In a recent solicitor’s negligence claim the High Court has found breach of duty by the conveyancer made out, but the claim nevertheless failed on causation. The Claimant was a property developer seeking to buy a plot of land on which to build (or to sell on with planning permission). Negotiations with the vendor gave rise to the developer taking an option over the shares in the vendor company (rather than an option over the land itself) while the developer set about applying for planning permission. By the time he came to exercise the option the vendor had become insolvent and the liquidator had sold the land on to someone else. The developer sued his former solicitors for the loss of profits he would have made if he had bought the land.
The conveyancer had not properly appreciated that the option gave his client no proprietary interest in the land and the judge found this to be a breach of the duty to be expected of a solicitors’ firm advising on such a transaction. However, he went on to find that even if the developer had been given the correct advice he would have followed the same course of action rather than seeking to acquire an option over the land, since he had no reason to fear for the vendor’s solvency. And even if he had acquired such an option, he would not, in fact, have exercised it. On those findings, the claim failed.
This is a reminder that claimants always need to consider the requirement to prove that the breach of duty did actually cause the loss complained of. It can be all too easy to overlook that requirement when the case on breach and on damage looks strong.
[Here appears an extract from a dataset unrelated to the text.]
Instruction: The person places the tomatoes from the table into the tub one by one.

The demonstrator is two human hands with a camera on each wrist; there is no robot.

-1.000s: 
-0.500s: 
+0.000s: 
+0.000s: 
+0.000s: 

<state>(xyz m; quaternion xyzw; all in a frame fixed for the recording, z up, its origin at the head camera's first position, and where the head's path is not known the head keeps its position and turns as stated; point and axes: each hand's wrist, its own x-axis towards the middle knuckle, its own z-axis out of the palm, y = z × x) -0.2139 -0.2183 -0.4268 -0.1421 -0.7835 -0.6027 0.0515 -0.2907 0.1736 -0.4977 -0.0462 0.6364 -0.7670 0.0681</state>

That was also seen in a case 3 years ago in different circumstances where the defendant surveyor overvalued a property having failed to follow the methodology laid down in the RICS Red Book requirements. However, the judge found that even if he had sought to comply with those requirements he would have arrived at the same incorrect valuation because in fact the overvaluation (and hence the lender’s loss) was caused by the fraudulent conduct of the vendor in marketing the property. He had gone to significant lengths to mislead the valuer, including the manufacturing of erroneous comparables.
In both cases the client was let down by the professional, but the courts found other causes for the loss.